For those that don’t know, the Iron Hands seek to replace the “weakness” of their flesh by augmenting themselves with bionics. This is a flaw in the Iron Hands psyche, as the further they modify themselves, the more of what is left of their humanity, is surrendered. This is the crux of the conflict within the Iron Hands themselves. It is made even more tragic, by the fact that their Primarch Ferrus Manus, sought to rid himself and his sons of their compulsive addiction to bionics.

While Wrath of Iron deals with a conflict between the forces of Slaanesh on the planet Shardenus, this is really just the backdrop to the interactions of the Imperial Guard and forces of the Titan Legion under the command of The Iron Hands.
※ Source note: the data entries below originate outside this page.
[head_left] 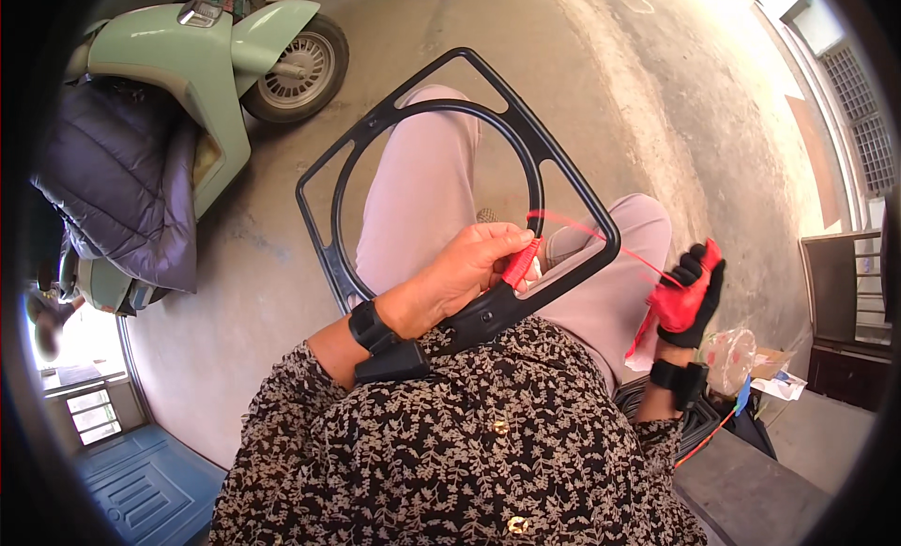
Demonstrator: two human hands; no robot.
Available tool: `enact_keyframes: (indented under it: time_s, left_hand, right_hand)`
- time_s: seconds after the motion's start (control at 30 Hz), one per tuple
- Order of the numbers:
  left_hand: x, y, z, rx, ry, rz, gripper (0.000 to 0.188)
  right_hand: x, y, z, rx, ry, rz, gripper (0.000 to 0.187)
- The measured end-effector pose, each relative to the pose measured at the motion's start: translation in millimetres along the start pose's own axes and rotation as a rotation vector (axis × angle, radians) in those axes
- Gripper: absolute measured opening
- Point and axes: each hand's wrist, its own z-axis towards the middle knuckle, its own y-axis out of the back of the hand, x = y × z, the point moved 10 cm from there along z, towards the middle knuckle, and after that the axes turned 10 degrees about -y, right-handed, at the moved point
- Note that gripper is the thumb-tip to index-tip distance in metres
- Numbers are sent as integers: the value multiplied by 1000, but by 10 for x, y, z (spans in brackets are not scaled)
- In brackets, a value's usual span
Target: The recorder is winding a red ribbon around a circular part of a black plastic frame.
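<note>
A black frame (572,191), squarish outside with a round ring inside, rests tilted across my lap. Red cord is wound tightly around a short stretch of its inner ring, making a red wrapping (520,265). My bare left hand (460,263) is closed on the ring at this wrapping, thumb pressed on top. From there a red cord (640,258) runs, slightly blurred, to my right hand (688,295). That hand, in a red and black glove, is raised off to the right with its fingers curled around the cord. More cord hangs below the glove.
A pale green scooter (160,44) with a dark quilted cover (117,171) stands at the left. At the lower left is a blue plastic surface (155,480). A clear round plastic item (727,360) and a grey bench-like surface (760,490) are at the lower right.
</note>
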Motion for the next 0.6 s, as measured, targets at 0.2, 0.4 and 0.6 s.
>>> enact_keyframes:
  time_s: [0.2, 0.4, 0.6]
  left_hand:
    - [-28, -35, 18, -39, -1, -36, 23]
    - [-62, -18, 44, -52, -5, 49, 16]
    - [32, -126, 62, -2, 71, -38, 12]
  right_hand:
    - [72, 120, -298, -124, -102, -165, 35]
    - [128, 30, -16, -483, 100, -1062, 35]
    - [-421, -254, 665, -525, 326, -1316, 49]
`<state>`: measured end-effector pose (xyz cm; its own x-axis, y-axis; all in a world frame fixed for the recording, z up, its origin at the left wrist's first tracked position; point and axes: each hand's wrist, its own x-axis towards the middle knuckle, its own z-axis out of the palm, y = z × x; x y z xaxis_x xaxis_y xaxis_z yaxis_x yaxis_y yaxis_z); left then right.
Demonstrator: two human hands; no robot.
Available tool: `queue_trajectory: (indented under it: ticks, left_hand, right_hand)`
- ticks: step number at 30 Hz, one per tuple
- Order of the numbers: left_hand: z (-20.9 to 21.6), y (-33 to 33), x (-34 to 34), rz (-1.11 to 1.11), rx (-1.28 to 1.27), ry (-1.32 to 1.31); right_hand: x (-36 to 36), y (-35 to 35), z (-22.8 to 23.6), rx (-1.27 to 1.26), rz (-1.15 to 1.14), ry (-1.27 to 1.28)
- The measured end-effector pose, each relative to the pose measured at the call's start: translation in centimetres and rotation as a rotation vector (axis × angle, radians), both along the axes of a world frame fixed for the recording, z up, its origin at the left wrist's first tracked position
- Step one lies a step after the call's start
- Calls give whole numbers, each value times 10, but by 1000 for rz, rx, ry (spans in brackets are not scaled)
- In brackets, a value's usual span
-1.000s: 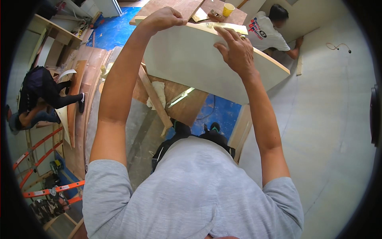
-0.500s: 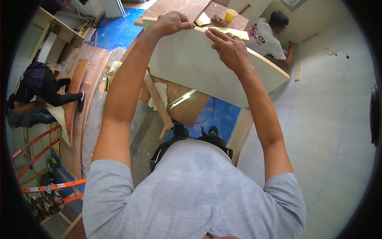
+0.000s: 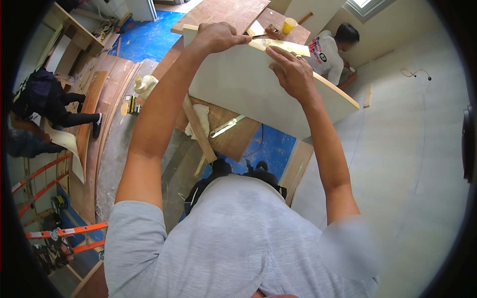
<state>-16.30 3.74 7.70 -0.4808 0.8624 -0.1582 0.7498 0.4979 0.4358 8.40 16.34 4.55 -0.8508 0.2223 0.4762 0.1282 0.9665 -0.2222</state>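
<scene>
A large pale grey panel (image 3: 238, 84) stands tilted ahead of me, its upper edge pale wood. Over that edge lies a thin cream-yellow strip (image 3: 290, 48), its right end sticking out past the far side. My left hand (image 3: 218, 37) is closed at the strip's left end, index finger and thumb pinched there. Further right, my right hand (image 3: 294, 74) rests with fingers stretched along the edge and strip, its thumb on the panel's near face. The undersides of my left fingers are hidden.
Beyond the panel are plywood boards (image 3: 223, 15) with a yellow cup (image 3: 289, 25). Co-workers are at the left and far right. A wooden bar (image 3: 198, 129), a white cloth (image 3: 201, 119) and a cutter-like tool (image 3: 226, 127) lie below. Orange ladder rails (image 3: 82, 230) stand lower left.
My right hand has slid slightly right and down along the panel's edge. The left hand keeps its pinch, a little lower in view. At the left, a co-worker's pale sheet has bent into a curve.
</scene>
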Motion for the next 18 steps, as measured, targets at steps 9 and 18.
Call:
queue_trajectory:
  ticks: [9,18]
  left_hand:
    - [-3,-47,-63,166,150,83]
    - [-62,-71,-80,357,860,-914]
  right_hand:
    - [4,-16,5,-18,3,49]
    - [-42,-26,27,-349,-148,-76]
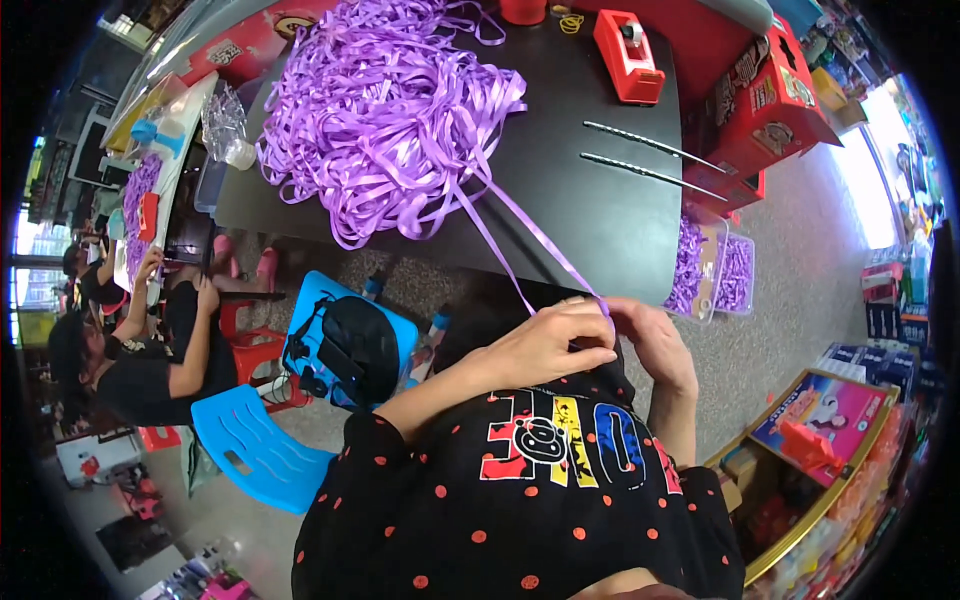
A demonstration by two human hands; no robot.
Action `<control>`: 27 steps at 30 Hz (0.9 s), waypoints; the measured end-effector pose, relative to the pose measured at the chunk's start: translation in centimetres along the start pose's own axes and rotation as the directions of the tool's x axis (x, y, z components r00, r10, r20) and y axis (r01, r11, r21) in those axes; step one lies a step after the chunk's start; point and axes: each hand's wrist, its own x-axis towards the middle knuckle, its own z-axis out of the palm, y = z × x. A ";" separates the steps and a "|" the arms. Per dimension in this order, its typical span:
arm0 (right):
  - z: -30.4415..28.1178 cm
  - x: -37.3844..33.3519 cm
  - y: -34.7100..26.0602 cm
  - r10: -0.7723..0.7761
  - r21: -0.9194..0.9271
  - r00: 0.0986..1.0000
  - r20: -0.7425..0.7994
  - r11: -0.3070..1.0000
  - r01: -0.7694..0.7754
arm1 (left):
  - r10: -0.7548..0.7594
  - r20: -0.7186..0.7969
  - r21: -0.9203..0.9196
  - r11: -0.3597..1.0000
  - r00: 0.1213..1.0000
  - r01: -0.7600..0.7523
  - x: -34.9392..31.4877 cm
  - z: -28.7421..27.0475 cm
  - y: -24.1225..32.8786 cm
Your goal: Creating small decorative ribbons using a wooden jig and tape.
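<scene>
Purple ribbon — satiny, flat, tangled.

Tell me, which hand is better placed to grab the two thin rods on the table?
Probably the right hand: it looks nearer the rods, which stick out past the right edge of the table. The left hand sits farther left.

Far right of the fingers, a tall white patch is blown out; the shiny purple ribbon heap ahead is highlighted; edges are bent.
</scene>
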 end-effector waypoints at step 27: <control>-6.8 -15.1 -0.4 -0.787 0.097 0.612 -0.077 0.605 0.790 | 0.166 -0.305 0.952 0.089 0.938 0.294 1.3 -16.3 -5.9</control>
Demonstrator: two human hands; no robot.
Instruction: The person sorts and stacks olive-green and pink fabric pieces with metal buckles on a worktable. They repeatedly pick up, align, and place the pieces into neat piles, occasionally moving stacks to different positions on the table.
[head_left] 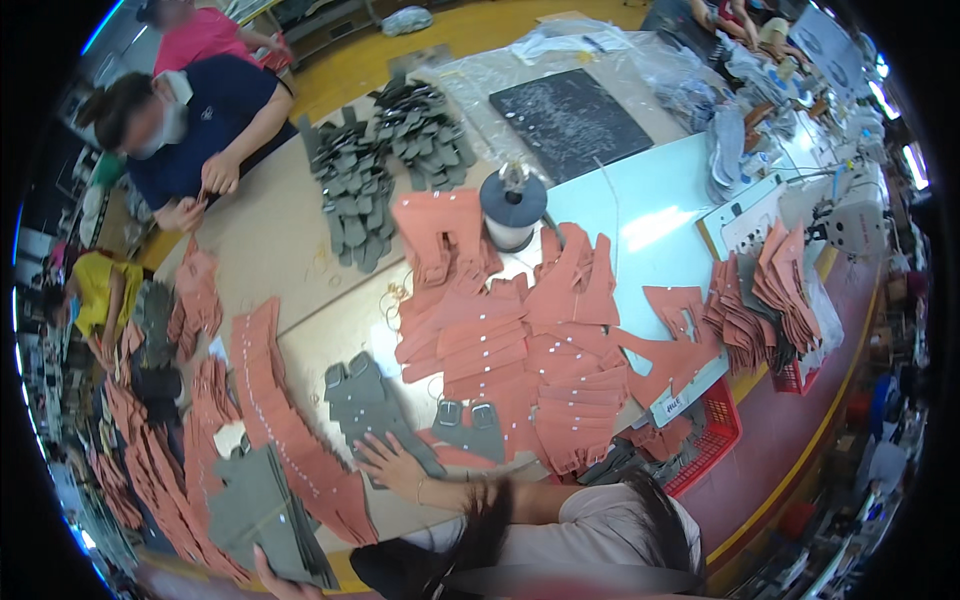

To that end we see the story unfold from the perspective of many different people. From infiltrating loyalist forces, the commanders of The Imperial Guard, to the mysterious Mechanicus leaders of The Titan Battlegroup Praxes and the multiple personalities within The Iron Hands themselves, we are treated to many interpretations of the prosecution of the war on Shardenus. As with many books that take this sort of approach, I found some stories to be much more engaging than others, but when you step back and look at the whole picture that is painted by the end of the book, you can’t help but be moved by some of the stories.

This is not the “Feel good book of the year”, but it isn’t supposed to be. This is 40k Fiction in it’s purest form. And no one escapes by the end, no one escapes unscathed, or unchanged as the case may be.

If you are enjoying the Space Marine Battles Books as much as I am, you are definitely not going to want to miss this one!